Aim of the exercise: Transcribe the full listing below, word for word, without pictures.

Data:
◇ ◇ ◇

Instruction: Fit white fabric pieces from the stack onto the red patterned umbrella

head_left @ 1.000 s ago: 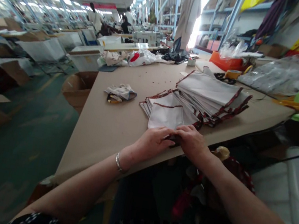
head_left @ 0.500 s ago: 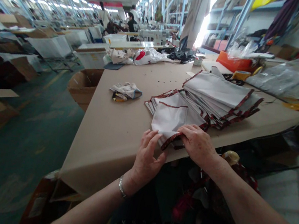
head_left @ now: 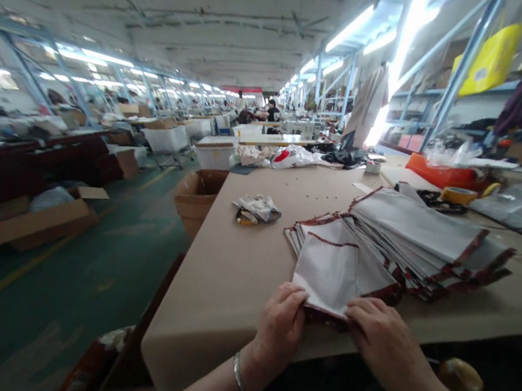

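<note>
A white fabric piece (head_left: 326, 271) with dark red edging lies at the table's near edge, over a fanned stack of similar pieces. My left hand (head_left: 281, 324) pinches its near left corner, and a silver bracelet is on that wrist. At the near right corner, my right hand (head_left: 384, 342) has its fingers closed on the same piece. Behind and to the right rests a larger fanned pile of white pieces (head_left: 416, 230) with dark red edges.
Gloves (head_left: 259, 207) lie on the tan table (head_left: 227, 270), left of the fabric. Farther back are plastic bags (head_left: 298, 157), an orange tray (head_left: 446, 174) and a tape roll (head_left: 457, 195). An open cardboard box (head_left: 198, 194) stands beyond the left edge.
The view has tilted up and turned left. My left hand has gone from loose, spread fingers to a pinch on the fabric corner, and the near edge is now straighter between both hands.
</note>
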The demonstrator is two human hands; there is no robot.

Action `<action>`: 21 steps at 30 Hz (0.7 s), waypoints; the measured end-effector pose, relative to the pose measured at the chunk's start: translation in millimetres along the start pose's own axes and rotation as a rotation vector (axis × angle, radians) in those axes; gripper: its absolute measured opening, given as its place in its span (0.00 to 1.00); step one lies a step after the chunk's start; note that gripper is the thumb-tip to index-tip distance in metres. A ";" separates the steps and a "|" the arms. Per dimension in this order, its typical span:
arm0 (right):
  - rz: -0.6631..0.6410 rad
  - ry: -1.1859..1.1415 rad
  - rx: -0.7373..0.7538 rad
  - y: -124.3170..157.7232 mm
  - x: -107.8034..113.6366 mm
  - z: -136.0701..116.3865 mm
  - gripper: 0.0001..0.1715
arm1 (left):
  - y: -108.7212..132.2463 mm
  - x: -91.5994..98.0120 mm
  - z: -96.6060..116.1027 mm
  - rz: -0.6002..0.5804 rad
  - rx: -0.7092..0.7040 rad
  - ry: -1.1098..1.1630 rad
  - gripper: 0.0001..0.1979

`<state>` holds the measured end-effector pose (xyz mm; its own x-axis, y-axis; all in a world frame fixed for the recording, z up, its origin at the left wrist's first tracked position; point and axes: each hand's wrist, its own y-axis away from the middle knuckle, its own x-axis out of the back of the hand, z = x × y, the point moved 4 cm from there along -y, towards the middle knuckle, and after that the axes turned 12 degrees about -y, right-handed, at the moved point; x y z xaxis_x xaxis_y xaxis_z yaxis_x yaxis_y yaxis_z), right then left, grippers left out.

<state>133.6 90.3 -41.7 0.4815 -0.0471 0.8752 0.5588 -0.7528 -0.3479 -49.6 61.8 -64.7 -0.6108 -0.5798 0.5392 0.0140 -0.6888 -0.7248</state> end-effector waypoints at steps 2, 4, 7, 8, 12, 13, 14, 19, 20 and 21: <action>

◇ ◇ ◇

Reply to the exercise:
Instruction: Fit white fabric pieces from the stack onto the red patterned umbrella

head_left @ 1.000 s ago: 
head_left @ 0.500 s ago: 
head_left @ now: 

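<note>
A white fabric piece (head_left: 326, 271) with dark red edging lies at the table's near edge, over a fanned stack of similar pieces. My left hand (head_left: 281, 324) pinches its near left corner, and a silver bracelet is on that wrist. At the near right corner, my right hand (head_left: 384, 342) has its fingers closed on the same piece. Behind and to the right rests a larger fanned pile of white pieces (head_left: 416, 230) with dark red edges.
Gloves (head_left: 259, 207) lie on the tan table (head_left: 227, 270), left of the fabric. Farther back are plastic bags (head_left: 298, 157), an orange tray (head_left: 446, 174) and a tape roll (head_left: 457, 195). An open cardboard box (head_left: 198, 194) stands beyond the left edge.
The view has tilted up and turned left. My left hand has gone from loose, spread fingers to a pinch on the fabric corner, and the near edge is now straighter between both hands.
</note>
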The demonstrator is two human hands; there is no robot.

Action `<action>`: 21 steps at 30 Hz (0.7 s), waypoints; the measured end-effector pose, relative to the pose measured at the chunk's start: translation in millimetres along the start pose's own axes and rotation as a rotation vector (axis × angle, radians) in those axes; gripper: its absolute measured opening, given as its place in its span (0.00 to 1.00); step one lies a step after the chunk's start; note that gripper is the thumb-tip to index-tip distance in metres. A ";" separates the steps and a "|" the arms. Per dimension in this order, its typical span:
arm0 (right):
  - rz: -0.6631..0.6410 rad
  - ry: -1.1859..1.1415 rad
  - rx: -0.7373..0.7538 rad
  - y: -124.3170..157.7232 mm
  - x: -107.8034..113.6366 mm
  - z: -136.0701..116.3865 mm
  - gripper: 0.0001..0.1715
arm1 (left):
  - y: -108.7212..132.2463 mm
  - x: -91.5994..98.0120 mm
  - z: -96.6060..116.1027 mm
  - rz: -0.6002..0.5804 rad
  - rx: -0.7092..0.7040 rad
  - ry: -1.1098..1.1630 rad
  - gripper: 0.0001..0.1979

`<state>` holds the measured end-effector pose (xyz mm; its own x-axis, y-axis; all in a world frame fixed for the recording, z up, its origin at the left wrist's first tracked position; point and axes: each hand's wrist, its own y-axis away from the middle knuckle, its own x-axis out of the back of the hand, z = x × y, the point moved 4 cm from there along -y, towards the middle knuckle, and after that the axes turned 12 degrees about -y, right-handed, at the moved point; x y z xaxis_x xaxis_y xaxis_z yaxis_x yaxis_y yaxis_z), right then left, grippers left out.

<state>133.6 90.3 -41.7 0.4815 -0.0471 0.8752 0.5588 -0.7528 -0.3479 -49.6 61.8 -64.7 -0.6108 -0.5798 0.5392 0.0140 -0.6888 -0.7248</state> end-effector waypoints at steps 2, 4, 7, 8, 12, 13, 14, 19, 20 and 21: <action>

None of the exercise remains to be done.